*Prompt:*
Reproduction of part of the material below, pictures omitted: copy exactly, and only, the lines starting with the one with "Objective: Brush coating" and going on through the one with "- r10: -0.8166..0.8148".

*Listed records:*
Start of Block
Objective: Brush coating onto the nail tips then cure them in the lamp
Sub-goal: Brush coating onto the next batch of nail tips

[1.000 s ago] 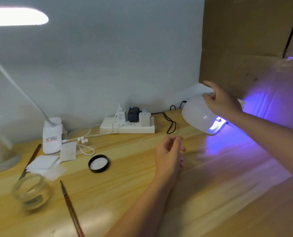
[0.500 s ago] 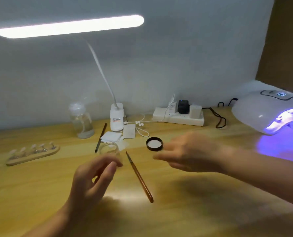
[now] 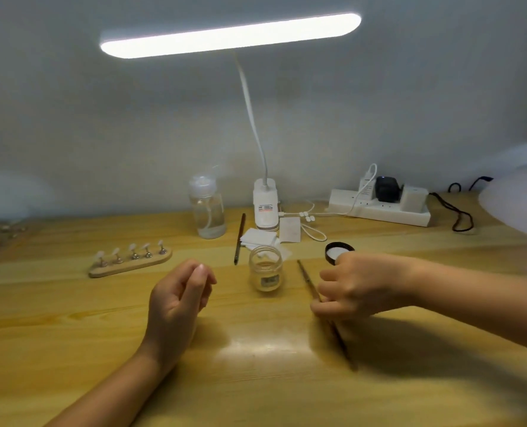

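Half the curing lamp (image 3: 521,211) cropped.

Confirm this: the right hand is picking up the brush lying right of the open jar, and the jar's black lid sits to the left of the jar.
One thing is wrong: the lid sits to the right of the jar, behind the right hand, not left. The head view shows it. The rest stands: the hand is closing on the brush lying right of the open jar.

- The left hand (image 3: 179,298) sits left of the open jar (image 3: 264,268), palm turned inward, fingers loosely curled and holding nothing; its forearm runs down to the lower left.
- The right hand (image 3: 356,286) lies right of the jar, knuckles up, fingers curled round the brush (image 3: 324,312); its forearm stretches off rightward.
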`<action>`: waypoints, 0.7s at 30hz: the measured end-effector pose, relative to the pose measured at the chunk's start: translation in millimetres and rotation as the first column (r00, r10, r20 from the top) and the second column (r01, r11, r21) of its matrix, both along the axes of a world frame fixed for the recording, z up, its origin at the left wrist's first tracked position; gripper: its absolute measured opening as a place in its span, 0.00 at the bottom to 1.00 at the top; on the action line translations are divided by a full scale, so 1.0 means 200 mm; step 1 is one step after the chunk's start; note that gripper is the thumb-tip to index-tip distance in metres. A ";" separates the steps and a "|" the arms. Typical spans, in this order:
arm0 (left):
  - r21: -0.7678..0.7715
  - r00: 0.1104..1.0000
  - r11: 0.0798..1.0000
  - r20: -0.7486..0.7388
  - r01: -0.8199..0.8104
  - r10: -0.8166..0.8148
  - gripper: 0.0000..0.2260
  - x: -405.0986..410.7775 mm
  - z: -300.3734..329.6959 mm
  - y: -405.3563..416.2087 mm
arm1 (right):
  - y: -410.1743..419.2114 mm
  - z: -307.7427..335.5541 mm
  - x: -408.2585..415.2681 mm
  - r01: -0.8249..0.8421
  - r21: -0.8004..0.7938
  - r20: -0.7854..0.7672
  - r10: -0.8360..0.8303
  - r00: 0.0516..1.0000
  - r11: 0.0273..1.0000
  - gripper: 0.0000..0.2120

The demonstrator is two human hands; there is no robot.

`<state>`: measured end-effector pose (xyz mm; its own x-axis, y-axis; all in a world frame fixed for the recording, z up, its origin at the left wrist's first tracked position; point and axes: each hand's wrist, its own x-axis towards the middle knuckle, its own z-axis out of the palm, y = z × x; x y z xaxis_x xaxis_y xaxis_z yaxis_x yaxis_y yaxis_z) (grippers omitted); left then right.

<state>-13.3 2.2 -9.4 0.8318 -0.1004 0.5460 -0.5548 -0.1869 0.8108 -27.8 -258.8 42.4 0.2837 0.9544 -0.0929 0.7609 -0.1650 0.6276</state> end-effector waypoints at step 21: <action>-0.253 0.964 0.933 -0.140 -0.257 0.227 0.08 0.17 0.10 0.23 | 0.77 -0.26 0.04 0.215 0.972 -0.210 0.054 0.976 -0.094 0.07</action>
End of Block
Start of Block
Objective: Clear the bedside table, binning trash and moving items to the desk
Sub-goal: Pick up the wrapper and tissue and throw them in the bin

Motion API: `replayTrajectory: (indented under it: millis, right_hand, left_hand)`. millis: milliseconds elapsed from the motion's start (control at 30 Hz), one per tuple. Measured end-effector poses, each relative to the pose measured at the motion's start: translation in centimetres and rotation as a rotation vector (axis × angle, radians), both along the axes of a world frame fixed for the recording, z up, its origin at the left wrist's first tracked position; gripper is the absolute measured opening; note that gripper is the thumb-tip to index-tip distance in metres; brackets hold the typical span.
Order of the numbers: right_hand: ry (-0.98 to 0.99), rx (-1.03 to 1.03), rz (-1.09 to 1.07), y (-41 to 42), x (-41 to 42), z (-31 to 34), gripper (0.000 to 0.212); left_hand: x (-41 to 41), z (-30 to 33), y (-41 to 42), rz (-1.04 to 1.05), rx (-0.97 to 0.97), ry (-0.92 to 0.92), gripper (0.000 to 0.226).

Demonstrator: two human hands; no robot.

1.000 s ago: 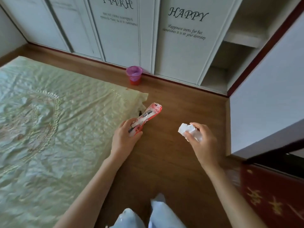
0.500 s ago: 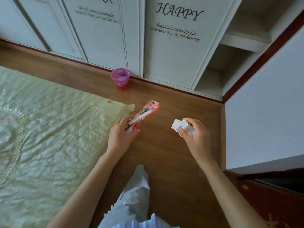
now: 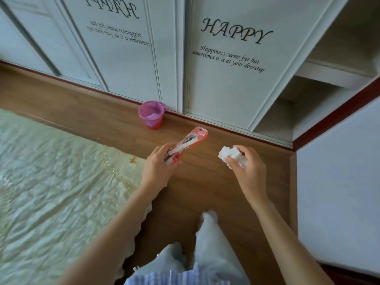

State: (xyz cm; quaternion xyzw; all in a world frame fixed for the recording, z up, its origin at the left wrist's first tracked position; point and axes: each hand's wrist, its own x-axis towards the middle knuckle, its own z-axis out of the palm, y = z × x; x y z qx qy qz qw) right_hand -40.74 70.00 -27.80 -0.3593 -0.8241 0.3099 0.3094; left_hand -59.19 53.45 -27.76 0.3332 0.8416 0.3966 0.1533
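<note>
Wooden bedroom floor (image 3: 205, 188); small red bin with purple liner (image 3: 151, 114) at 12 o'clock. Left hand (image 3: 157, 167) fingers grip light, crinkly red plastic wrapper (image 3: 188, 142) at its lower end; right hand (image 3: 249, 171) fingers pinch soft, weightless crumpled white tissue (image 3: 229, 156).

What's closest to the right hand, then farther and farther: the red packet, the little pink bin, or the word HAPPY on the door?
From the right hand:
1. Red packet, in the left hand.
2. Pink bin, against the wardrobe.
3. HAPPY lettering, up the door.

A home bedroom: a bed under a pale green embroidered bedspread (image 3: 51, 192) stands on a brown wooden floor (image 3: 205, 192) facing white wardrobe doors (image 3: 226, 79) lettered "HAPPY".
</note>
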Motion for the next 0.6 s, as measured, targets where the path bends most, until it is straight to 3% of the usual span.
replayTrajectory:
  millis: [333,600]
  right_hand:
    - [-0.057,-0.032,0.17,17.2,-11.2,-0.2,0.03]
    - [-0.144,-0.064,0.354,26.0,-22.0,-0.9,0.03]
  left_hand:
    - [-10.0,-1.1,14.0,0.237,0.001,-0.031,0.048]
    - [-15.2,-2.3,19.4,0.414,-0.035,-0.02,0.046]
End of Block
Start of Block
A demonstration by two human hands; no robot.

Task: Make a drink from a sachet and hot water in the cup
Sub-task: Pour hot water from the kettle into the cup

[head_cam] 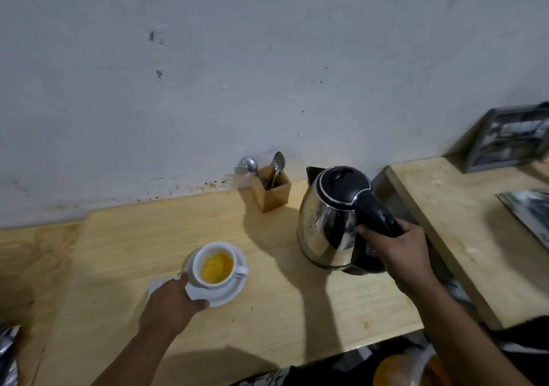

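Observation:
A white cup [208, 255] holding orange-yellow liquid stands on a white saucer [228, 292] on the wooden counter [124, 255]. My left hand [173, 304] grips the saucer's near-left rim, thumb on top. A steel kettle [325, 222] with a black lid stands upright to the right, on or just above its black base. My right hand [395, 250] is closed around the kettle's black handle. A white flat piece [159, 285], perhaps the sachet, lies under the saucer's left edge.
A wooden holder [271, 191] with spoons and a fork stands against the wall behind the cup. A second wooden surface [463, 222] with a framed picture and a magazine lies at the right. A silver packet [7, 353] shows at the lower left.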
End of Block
*Response for this exercise:*
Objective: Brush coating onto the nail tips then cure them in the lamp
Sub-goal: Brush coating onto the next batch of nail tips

[1.000 s ago] 
[0.500 s ago] 
[now] 

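Half the curing lamp (image 3: 521,211) cropped.

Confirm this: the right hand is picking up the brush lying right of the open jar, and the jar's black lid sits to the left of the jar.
One thing is wrong: the lid sits to the right of the jar, behind the right hand, not left. The head view shows it. The rest stands: the hand is closing on the brush lying right of the open jar.

- The left hand (image 3: 179,298) sits left of the open jar (image 3: 264,268), palm turned inward, fingers loosely curled and holding nothing; its forearm runs down to the lower left.
- The right hand (image 3: 356,286) lies right of the jar, knuckles up, fingers curled round the brush (image 3: 324,312); its forearm stretches off rightward.
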`<action>`: waypoints, 0.7s at 30hz: the measured end-effector pose, relative to the pose measured at the chunk's start: translation in millimetres and rotation as the first column (r00, r10, r20 from the top) and the second column (r01, r11, r21) of its matrix, both along the axes of a world frame fixed for the recording, z up, its origin at the left wrist's first tracked position; gripper: its absolute measured opening as a place in its span, 0.00 at the bottom to 1.00 at the top; on the action line translations are divided by a full scale, so 1.0 means 200 mm; step 1 is one step after the chunk's start; note that gripper is the thumb-tip to index-tip distance in metres. A ";" separates the steps and a "|" the arms. Typical spans, in this order:
arm0 (left):
  - r21: -0.7678..0.7715
  - r00: 0.1104..1.0000
  - r11: 0.0798..1.0000
  - r20: -0.7486..0.7388
  - r01: -0.8199..0.8104
  - r10: -0.8166..0.8148

This exercise has now been fully answered.